EXERCISE AIM: In the records below, find the line with "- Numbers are" and the line with "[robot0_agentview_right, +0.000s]"; return exactly those lines and every line between them.

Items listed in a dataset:
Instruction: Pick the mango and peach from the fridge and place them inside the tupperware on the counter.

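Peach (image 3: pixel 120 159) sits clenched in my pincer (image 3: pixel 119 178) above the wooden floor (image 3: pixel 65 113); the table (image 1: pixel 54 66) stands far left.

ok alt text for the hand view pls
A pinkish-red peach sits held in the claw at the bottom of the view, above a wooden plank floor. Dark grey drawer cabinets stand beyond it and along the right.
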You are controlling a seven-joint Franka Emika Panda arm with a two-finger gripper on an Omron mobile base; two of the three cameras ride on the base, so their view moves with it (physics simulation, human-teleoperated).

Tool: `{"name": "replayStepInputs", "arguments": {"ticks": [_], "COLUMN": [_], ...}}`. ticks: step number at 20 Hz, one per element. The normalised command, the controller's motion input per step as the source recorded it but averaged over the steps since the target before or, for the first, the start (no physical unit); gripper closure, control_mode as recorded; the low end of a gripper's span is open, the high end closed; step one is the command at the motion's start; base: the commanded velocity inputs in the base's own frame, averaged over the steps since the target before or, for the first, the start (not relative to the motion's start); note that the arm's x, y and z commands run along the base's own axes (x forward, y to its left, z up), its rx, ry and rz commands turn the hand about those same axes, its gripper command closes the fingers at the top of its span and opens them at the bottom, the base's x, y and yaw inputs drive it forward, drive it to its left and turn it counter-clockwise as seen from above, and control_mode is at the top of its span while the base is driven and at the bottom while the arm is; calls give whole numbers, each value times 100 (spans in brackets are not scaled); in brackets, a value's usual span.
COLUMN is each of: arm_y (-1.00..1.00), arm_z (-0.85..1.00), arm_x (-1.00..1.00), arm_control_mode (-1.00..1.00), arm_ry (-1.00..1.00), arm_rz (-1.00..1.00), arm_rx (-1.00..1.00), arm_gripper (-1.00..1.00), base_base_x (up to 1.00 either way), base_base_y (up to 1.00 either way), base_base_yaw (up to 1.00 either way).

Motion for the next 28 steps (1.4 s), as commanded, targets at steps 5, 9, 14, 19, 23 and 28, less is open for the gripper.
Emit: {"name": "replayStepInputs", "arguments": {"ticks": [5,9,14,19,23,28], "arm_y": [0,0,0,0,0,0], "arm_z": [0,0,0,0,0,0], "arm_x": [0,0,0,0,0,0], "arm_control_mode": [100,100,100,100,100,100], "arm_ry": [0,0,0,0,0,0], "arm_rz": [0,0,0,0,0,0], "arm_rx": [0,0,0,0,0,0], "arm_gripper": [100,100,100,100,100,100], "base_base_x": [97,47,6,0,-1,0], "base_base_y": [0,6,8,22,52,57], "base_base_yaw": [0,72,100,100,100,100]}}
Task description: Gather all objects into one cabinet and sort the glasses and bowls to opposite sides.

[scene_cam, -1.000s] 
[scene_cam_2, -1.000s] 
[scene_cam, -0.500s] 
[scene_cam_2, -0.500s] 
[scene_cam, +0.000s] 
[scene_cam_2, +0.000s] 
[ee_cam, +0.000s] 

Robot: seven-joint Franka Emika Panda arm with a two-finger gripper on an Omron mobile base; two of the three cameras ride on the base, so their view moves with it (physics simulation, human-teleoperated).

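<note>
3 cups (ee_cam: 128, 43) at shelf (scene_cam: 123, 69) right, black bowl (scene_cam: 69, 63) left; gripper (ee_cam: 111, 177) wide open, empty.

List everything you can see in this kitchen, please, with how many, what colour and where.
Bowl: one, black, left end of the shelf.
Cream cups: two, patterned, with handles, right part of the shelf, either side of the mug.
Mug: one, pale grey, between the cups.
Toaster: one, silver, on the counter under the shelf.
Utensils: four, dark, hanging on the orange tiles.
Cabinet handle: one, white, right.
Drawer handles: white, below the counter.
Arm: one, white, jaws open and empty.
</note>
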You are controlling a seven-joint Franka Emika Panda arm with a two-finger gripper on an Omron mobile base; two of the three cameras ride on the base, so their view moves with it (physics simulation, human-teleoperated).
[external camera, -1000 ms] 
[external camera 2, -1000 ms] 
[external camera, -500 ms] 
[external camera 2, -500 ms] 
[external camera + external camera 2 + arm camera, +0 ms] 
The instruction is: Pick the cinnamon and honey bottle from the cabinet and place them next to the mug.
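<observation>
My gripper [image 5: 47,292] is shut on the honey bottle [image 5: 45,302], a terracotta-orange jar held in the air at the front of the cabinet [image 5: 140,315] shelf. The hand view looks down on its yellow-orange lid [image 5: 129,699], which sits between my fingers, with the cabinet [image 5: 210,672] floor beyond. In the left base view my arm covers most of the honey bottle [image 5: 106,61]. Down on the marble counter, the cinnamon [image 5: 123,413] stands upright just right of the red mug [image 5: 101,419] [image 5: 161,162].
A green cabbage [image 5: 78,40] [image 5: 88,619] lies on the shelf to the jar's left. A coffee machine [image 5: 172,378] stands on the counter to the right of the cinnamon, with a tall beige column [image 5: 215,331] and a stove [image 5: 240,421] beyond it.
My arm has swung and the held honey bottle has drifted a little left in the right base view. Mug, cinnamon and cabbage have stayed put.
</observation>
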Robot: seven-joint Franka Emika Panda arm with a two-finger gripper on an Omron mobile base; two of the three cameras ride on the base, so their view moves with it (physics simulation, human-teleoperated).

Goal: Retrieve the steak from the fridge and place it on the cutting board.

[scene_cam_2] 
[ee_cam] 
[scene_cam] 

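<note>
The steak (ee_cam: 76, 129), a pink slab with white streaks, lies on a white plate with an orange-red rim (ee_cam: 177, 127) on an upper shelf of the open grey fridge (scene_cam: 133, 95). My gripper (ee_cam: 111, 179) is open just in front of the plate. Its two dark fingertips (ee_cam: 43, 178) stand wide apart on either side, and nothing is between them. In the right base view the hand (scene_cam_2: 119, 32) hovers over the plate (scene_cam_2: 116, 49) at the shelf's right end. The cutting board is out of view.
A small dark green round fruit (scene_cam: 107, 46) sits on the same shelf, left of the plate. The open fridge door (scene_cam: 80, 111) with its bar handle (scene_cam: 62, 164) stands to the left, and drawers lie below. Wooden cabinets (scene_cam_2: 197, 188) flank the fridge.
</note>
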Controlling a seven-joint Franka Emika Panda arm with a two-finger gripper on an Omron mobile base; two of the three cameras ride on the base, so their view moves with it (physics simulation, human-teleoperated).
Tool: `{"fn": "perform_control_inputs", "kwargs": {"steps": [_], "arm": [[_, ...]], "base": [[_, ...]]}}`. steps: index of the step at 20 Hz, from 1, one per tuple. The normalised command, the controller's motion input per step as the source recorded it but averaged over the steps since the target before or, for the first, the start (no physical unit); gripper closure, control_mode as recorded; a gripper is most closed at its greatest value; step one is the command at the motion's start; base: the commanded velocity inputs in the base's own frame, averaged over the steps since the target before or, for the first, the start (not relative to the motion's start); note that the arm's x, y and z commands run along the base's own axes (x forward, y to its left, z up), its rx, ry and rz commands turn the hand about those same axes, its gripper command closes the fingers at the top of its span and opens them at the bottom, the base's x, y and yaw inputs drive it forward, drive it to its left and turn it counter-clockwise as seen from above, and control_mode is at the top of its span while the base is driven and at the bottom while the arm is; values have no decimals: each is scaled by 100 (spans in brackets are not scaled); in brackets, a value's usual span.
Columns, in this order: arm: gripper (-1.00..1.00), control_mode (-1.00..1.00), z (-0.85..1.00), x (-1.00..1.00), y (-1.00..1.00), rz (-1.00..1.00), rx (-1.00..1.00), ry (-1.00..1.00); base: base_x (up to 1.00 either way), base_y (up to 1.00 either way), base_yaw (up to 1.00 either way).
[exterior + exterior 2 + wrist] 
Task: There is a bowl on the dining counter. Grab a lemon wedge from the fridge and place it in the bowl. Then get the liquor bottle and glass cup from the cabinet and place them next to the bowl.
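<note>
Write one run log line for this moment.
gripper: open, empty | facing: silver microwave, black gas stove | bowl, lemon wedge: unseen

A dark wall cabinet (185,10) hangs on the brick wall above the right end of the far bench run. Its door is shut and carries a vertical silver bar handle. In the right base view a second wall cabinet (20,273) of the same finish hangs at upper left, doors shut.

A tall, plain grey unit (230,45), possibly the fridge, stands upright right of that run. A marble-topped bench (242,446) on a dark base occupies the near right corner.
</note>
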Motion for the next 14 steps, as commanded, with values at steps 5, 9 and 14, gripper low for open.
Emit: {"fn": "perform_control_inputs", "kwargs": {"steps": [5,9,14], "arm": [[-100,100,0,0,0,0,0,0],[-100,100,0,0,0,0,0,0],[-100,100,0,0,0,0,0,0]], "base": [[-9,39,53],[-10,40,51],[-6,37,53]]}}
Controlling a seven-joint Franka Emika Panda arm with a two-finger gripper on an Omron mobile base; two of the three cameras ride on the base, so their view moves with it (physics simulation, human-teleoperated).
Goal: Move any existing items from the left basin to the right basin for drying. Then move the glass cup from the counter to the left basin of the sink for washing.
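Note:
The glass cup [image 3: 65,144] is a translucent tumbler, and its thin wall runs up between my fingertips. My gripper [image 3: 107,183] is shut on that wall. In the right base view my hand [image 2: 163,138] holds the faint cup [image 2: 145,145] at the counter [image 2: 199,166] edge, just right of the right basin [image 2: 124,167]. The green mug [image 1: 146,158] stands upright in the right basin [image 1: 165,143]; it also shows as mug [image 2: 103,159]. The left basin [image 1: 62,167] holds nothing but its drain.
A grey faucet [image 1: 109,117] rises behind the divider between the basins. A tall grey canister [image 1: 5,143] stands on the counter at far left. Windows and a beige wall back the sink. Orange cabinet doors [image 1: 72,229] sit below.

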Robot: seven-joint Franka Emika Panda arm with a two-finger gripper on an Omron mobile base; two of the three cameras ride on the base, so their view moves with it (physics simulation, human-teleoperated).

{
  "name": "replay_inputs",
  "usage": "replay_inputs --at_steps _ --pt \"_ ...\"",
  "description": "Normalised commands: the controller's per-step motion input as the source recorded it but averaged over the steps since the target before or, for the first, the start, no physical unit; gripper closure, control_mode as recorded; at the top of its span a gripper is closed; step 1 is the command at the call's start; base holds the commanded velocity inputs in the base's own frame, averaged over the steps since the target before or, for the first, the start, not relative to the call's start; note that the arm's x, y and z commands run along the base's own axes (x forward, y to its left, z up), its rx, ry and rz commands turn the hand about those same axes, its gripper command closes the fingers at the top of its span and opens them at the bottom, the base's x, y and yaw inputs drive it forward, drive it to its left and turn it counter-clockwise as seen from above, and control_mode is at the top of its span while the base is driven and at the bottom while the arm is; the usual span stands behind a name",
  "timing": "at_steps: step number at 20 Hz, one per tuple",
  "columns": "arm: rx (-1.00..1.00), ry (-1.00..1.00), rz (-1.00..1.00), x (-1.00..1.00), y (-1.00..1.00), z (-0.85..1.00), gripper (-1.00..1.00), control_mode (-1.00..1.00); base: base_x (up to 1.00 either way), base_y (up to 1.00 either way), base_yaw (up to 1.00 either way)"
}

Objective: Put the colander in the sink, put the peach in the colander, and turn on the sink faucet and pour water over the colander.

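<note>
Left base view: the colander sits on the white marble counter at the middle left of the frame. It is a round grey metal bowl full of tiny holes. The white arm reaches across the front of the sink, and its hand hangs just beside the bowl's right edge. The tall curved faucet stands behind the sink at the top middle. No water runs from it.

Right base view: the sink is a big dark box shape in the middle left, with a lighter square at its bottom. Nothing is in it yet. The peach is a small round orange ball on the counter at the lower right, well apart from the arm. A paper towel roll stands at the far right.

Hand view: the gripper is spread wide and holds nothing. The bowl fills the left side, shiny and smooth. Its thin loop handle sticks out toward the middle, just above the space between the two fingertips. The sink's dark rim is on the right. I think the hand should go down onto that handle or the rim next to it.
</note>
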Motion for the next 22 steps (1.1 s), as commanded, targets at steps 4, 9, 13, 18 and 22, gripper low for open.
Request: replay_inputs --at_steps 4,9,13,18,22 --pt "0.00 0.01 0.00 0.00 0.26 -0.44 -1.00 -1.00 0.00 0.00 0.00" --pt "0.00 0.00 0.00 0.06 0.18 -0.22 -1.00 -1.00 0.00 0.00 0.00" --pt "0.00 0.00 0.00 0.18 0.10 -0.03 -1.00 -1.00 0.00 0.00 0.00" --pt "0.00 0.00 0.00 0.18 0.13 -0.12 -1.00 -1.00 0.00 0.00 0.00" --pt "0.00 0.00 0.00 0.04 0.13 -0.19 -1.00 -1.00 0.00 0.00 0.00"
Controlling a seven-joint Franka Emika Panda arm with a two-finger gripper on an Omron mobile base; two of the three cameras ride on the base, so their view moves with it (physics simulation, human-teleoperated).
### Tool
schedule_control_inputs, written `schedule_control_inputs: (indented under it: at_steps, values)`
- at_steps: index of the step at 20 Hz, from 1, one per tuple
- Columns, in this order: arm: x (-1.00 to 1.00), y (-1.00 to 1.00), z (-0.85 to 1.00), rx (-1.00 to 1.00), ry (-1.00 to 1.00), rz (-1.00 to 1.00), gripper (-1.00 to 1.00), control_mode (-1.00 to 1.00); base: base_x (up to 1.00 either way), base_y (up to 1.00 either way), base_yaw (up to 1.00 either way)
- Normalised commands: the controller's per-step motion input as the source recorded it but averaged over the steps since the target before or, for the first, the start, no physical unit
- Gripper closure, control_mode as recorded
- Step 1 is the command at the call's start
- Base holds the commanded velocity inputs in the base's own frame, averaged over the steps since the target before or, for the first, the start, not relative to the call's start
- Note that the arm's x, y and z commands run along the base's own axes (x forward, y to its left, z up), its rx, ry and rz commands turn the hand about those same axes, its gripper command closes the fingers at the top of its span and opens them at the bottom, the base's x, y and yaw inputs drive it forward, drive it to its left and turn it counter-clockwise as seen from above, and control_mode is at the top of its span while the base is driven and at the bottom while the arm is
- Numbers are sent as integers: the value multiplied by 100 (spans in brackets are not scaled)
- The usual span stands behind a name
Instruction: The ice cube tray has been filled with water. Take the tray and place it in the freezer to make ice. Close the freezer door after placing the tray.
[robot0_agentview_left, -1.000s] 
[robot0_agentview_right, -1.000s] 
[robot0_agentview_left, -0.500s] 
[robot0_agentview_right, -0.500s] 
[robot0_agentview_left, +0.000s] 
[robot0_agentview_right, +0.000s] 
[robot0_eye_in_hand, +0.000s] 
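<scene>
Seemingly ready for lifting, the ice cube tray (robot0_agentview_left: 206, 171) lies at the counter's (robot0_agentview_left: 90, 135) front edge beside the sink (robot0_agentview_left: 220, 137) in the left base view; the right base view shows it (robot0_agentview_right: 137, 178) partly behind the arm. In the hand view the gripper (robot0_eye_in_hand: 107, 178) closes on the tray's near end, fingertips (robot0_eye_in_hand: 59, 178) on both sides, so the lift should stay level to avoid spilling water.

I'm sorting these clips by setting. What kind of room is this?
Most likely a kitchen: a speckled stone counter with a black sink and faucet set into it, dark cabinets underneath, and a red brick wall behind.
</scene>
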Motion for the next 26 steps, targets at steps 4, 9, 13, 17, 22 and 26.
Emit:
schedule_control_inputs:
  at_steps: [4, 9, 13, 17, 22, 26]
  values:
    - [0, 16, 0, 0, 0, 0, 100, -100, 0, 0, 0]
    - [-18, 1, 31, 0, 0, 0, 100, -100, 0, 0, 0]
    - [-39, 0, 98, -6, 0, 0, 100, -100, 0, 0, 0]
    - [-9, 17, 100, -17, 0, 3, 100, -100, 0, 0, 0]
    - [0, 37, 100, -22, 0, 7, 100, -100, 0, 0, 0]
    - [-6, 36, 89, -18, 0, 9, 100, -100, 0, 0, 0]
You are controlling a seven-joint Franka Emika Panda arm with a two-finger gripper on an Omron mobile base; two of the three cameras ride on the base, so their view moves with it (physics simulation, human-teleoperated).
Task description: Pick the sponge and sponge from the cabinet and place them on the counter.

EXERCISE ANSWER:
- Numbers are sent as integers: the value multiplied by 100 (spans in brackets are not scaled)
- The usual span stands behind a name
Instruction: The ice cube tray has been filled with water. Take the tray and place it in the freezer to make ice. Close the freezer door after placing the tray.
[robot0_agentview_left, -1.000s] 
[robot0_agentview_right, -1.000s] 
[robot0_agentview_left, -0.500s] 
[robot0_agentview_right, -0.500s] 
[robot0_agentview_left, +0.000s] 
[robot0_agentview_right, +0.000s] 

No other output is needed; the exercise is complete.